Copyright | Written by David Himmelstrup |
---|---|
License | Unlicense |
Maintainer | lemmih@gmail.com |
Stability | experimental |
Portability | POSIX |
Safe Haskell | None |
Language | Haskell2010 |
Synopsis
- linear :: Morph
- rawLinear :: Morph
- closestLinearCorrespondence :: PointCorrespondence
- closestLinearCorrespondenceA :: (Real a, Fractional a, Epsilon a) => APolygon a -> APolygon a -> (APolygon a, APolygon a)

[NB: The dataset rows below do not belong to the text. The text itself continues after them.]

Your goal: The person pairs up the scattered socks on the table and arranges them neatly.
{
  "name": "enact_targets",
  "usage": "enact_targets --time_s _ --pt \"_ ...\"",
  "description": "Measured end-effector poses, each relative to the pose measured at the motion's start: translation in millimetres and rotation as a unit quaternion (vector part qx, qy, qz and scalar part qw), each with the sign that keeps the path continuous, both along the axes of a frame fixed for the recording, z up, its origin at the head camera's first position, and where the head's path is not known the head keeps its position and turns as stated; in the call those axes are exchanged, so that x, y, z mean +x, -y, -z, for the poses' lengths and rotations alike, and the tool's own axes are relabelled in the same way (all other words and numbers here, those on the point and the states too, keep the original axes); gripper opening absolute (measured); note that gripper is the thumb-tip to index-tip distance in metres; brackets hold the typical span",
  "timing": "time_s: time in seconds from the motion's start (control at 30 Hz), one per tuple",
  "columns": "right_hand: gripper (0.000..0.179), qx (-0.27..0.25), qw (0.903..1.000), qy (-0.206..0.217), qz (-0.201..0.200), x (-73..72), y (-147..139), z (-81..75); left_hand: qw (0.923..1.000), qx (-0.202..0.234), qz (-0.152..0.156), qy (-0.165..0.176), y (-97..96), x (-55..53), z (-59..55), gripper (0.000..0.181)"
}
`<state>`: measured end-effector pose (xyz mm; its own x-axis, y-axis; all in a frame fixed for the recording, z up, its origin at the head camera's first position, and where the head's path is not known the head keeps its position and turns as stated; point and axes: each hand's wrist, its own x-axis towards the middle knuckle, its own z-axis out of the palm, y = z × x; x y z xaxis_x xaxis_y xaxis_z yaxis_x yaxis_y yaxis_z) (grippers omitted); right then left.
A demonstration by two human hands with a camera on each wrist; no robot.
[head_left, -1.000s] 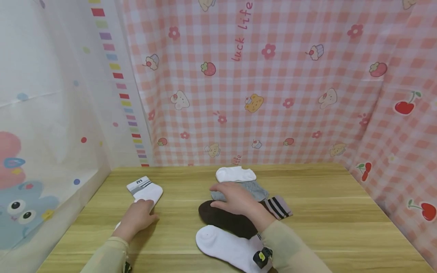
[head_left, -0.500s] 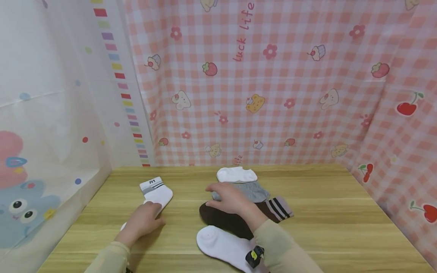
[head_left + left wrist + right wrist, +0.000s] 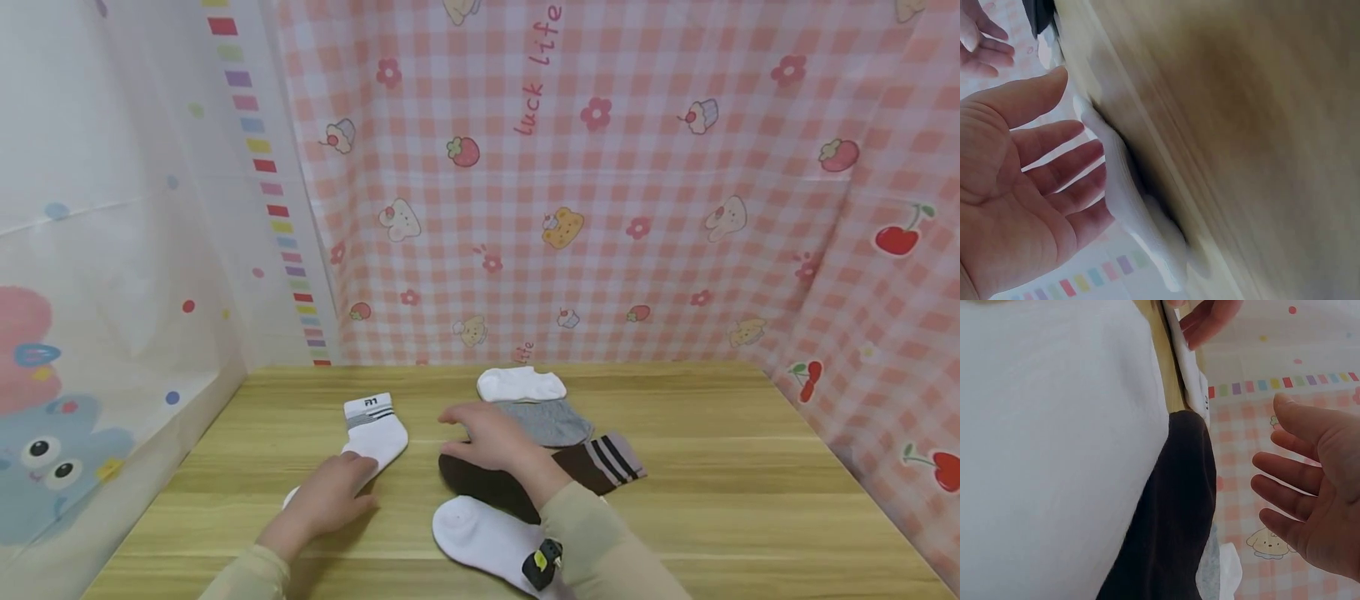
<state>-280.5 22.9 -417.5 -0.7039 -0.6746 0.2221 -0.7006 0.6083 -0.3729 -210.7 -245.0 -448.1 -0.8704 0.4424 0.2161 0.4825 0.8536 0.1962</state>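
Note:
My left hand [image 3: 326, 500] lies over the middle of a white ankle sock [image 3: 378, 437] with grey and black stripes at its cuff. In the left wrist view its straight, slightly spread fingers touch the sock [image 3: 1132, 194], thumb apart from it. My right hand [image 3: 491, 437] hovers with spread fingers and holds nothing. Below it lies a dark brown sock [image 3: 487, 483] with a striped mauve cuff. Behind that are a grey sock [image 3: 555, 423] and a white low-cut sock [image 3: 520, 384]. A larger white sock [image 3: 480, 533] lies nearest, partly hidden by my right sleeve.
The socks lie on a wood-grain table [image 3: 712, 500]. A pink checked curtain [image 3: 637, 275] hangs along its back and right, and a white printed curtain [image 3: 127, 292] along its left. A small black device [image 3: 542, 564] sits at my right wrist.
The striped white sock has slid to the right across the table under my left hand. My right hand has shifted slightly left; the other socks stay in place.

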Motion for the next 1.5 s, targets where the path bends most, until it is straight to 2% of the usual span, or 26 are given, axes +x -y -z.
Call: enact_targets --time_s 0.2,0.6,0.77,0.83,0.9,1.0,1.13,1.23,1.33,1.5 --pt "0.037 -0.006 0.9999 -0.007 -0.007 -1.9 6 3.2 0.9999 0.012 0.010 0.005 -3.9 4.8 1.9 0.042" --pt "0.038 -0.002 0.9998 0.015 0.011 -6.3 16 8.5 0.9980 0.007 0.053 0.034 -7.8 10.5 -2.5 0.040" --pt "0.038 0.002 0.9992 0.031 0.024 -8.4 19 10.4 0.9958 0.014 0.088 0.019 -5.7 10.4 -1.4 0.034" --pt "0.037 0.003 0.9989 0.036 0.029 -9.2 21 10.9 0.9941 0.029 0.104 0.012 -3.8 10.2 -0.8 0.031" --pt "0.036 0.002 0.9988 0.037 0.032 -10.2 23 11.5 0.9931 0.049 0.106 0.012 -1.5 11.0 -0.8 0.029" --pt "0.036 0.002 0.9987 0.038 0.035 -11.4 26 12.4 0.9937 0.082 0.075 0.013 1.8 13.7 -2.7 0.027" --pt "0.037 0.010 0.9987 0.033 0.038 -12.7 31 13.8 0.9930 0.117 0.000 0.015 4.9 18.7 -9.4 0.030" --pt "0.037 0.016 0.9986 0.029 0.041 -13.9 35 14.8 0.9875 0.149 -0.043 0.028 8.4 21.9 -14.7 0.034" --pt "0.036 0.021 0.9985 0.024 0.044 -15.9 38 16.5 0.9814 0.173 -0.071 0.043 13.1 24.9 -17.5 0.038" --pt "0.036 0.027 0.9980 0.019 0.054 -18.4 44 18.6 0.9741 0.177 -0.122 0.069 19.3 28.8 -18.7 0.043"
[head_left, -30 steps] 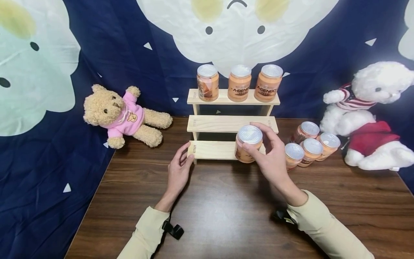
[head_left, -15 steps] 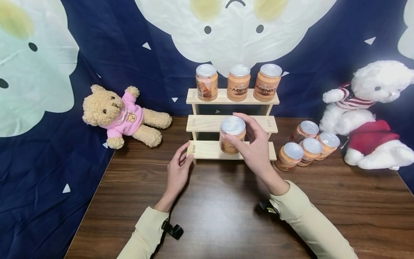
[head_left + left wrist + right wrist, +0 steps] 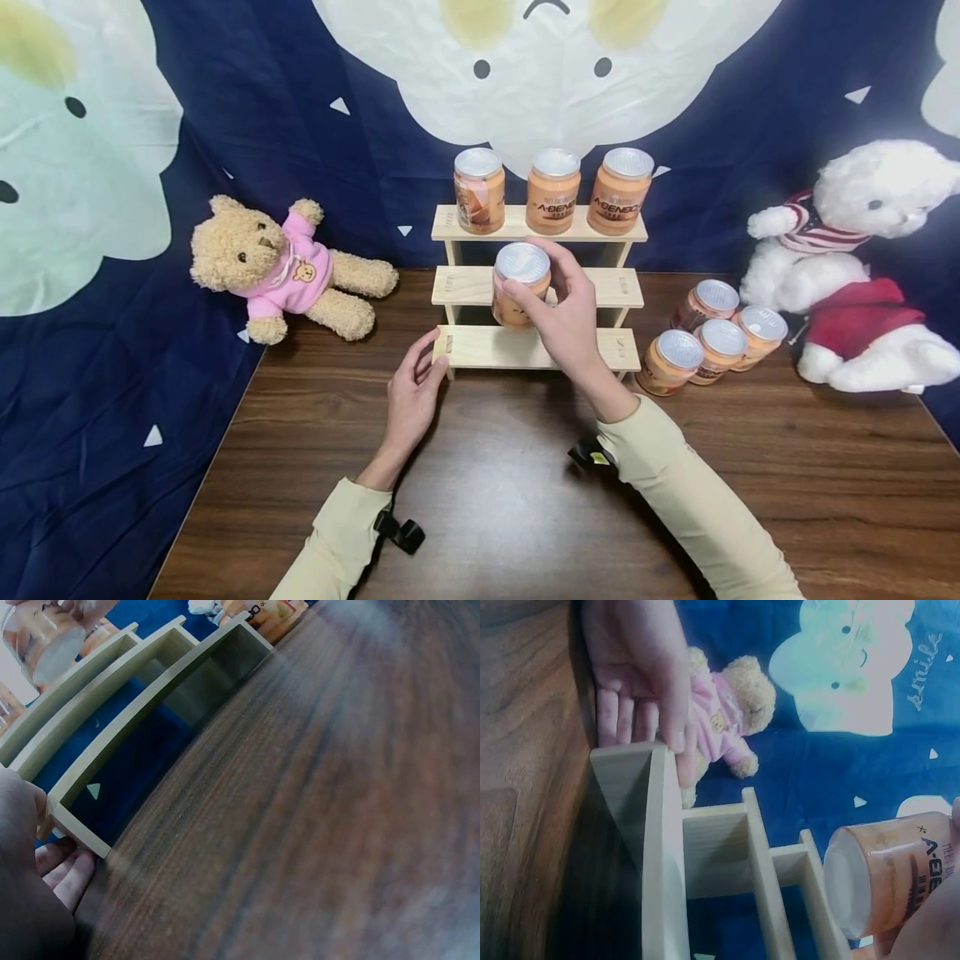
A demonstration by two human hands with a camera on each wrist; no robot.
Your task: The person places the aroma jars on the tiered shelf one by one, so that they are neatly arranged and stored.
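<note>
My right hand [image 3: 567, 317] holds an orange jar [image 3: 521, 287] with a silver lid, thumb in front and fingers round its far side. The jar is in front of the middle step of a three-step wooden display shelf [image 3: 480, 348]. Its pale base [image 3: 847, 881] shows in the right wrist view, apart from the steps. My left hand [image 3: 414, 392] grips the left end of the lowest step. In the left wrist view the left fingers [image 3: 71, 874] are against the shelf's end. Three like jars [image 3: 553, 196] stand on the top step.
Several more jars [image 3: 722, 346] stand on the brown table [image 3: 495, 500] right of the shelf. A white plush toy [image 3: 847, 267] sits beyond them. A teddy bear [image 3: 292, 267] in pink lies at the left. Dark blue cloth [image 3: 360, 167] hangs behind.
My right hand has carried the jar left and upward, from in front of the lowest step to the height of the middle step. The left hand has stayed at the shelf's end.
</note>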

- linearTrajectory :: Trajectory
Documentation
Linear interpolation strategy.
Example:
playThenReverseA $ pauseAround 0.5 0.5 $ mkAnimation 3 $ \t -> withStrokeLineJoin JoinRound $ let src = scale 8 $ center $ latex "X" dst = scale 8 $ center $ latex "H" in morph linear src dst t
Linear interpolation strategy without realigning corners. May give better results if the polygons are already aligned. Usually gives worse results.
Example:
playThenReverseA $ pauseAround 0.5 0.5 $ mkAnimation 3 $ \t -> withStrokeLineJoin JoinRound $ let src = scale 8 $ center $ latex "X" dst = scale 8 $ center $ latex "H" in morph rawLinear src dst t
closestLinearCorrespondence :: PointCorrespondence Source #
Cycle polygons until the sum of the point trajectory path lengths is smallest.
closestLinearCorrespondenceA :: (Real a, Fractional a, Epsilon a) => APolygon a -> APolygon a -> (APolygon a, APolygon a) Source #
Cycle polygons until the sum of the point trajectory path lengths is smallest.
linearTrajectory :: Trajectory Source #
Strategy for moving points in a linear (straight-line) trajectory.